As the impacts of climate change increasingly affect the daily lives of residents in several countries, including Brazil, the resilience of forests, especially tropical ones such as the Amazon, has become a frequent topic of research. In addition to studying various factors that influence the way vegetation reacts to global warming, scientists are seeking to improve vegetation models – tools that play a crucial role in understanding and managing ecosystems, contributing to biodiversity conservation and sustainable development.
And it is exactly this combination that is described in research published in the journal Earth System Science Data by a group associated with Brazilian institutions. The work resulted in a series of maps that more accurately describe the quantity of the different chemical forms of phosphorus in the soil of the Amazon. “Built” using a new methodology based on artificial intelligence, the maps confirm that the region has a very low concentration of the mineral.
The impact of this is that a lack of phosphorus affects the growth cycle of species and can, for example, prevent trees from reacting to the increase in carbon dioxide associated with climate change.
“When we were working on vegetation models to understand climate behavior in the Amazon, we realized that there was specific information about the amounts of phosphorus in the soil. Normally, in previous methods, these maps only used soil types [classes] as predictors of the mineral. We saw that it would be necessary to include other environmental attributes, so we developed a new statistical technique based on machine learning from existing data,” explains João Paulo Darela Filho, who is currently a postdoctoral researcher at the Technical University of Munich (Germany).
First author of the article, Darela Filho started working on the project during his doctoral studies, which ended in 2021. His research was supported by FAPESP through two projects (17/00005-3 and 19/08194-5).
At the time, his focus was on incorporating into the Caetê model data on cycles of nutrients such as nitrogen and phosphorus, which are important for understanding the behavior of tree growth. Caetê, which means “virgin forest” in the Tupi-Guarani language, is an algorithm capable of projecting the future of Amazonian vegetation by presenting scenarios of forest transformation.
The first of its kind to be exclusively Brazilian, its name comes from the acronym CArbon and Ecosystem functional-Trait Evaluation model. It was also supported by FAPESP through AmazonFACE, a program that includes field experiments and studies on how the increase in atmospheric carbon dioxide (CO2) affects the forest, its biodiversity and ecosystem services (read more at: agencia.fapesp.br/41571).
Caetê was developed by a team from the Earth System Science Laboratory at the State University of Campinas (UNICAMP), coordinated by Professor David Montenegro Lapola, who is also the author of the article with Darela Filho.
“The maps produced under João Darela’s leadership are an indispensable step in advancing our understanding of how tropical forests, which are generally phosphorus-limited, will react to climate change and other human disturbances,” Lapola told Agência FAPESP.
Results
The researchers used data from 108 sites in the Amazon. They used an approach based on random forest regression models that had been trained and tested to predict different forms of phosphorus – total, available, organic, inorganic, and occluded (when it is bound to other substances). They also used information from the reference soil types and other properties such as geolocation, nitrogen and carbon levels, terrain elevation and slope, soil pH, average annual precipitation, and temperature.

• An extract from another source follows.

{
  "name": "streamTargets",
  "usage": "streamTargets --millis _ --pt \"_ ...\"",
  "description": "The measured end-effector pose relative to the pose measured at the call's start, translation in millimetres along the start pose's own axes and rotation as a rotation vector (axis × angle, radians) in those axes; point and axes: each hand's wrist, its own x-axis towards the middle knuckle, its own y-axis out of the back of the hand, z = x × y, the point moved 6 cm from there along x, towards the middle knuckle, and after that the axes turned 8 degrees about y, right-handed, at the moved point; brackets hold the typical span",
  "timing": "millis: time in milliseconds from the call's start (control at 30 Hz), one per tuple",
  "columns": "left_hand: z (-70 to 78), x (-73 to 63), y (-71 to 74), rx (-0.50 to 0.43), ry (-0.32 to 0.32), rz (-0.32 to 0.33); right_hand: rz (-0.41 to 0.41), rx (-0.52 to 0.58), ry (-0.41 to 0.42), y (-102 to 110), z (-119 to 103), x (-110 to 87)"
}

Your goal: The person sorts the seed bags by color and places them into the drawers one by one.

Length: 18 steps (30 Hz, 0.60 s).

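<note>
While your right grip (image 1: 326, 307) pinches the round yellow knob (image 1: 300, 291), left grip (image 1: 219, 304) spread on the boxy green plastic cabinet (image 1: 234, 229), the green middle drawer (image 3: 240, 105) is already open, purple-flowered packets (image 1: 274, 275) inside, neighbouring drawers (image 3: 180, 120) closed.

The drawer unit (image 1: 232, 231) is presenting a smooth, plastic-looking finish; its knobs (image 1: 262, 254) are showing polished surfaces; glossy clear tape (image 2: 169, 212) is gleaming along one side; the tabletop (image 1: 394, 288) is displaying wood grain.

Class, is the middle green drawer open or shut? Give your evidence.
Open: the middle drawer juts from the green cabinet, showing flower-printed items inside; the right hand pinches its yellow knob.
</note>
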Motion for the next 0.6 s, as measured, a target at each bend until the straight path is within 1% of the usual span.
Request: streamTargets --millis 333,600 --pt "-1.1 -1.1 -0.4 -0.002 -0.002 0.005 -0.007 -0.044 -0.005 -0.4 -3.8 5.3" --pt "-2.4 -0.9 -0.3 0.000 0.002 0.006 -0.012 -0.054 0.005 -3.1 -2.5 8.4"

The forest regression models showed average accuracy levels of over 64%, depending on the form of phosphorus. For the total mineral, the accuracy reached 77.3%.
The results of the research showed that the average concentration of total phosphorus found in the analyzed data set was 284.13 milligrams per kilogram of soil (mg kg−1). This amount is considered low when compared to the global average – 570 mg kg−1. When analyzing the maps, it was found that the sites richest in phosphorus are located on the border between the Andes and the Amazon, in contrast to the oldest soils in the Amazonian lowlands, located in the eastern region.
The scientists believe that the new maps could be useful for parameterizing and evaluating terrestrial ecosystem models, and could even provide answers about the relationship between soil and vegetation in the Amazon region.
“Machine learning, with the use of artificial intelligence, will be increasingly applied in science, especially for future projections. Our maps can be used by other researchers to understand how the Amazon will respond to climate change,” adds Darela Filho.
An international study led by Brazilians, including Lapola, and featured on the cover of the February issue of Nature showed that nearly half of the Amazon is headed toward a point of no return by 2050, meaning that the forest is likely to lose its resilience to extreme droughts and deforestation.
The study estimated that between 10% and 47% of the region’s areas will be exposed to disturbances and threats that could trigger “unexpected” transitions in ecosystems and exacerbate regional climate change. Accumulated deforestation, global warming, the amount of annual rainfall in the biome, the intensity of the rainy season, and the length of the dry season were considered stressful situations. The risk is the conversion of the biome into savanna areas that are unable to fulfill the role of carbon sequestration.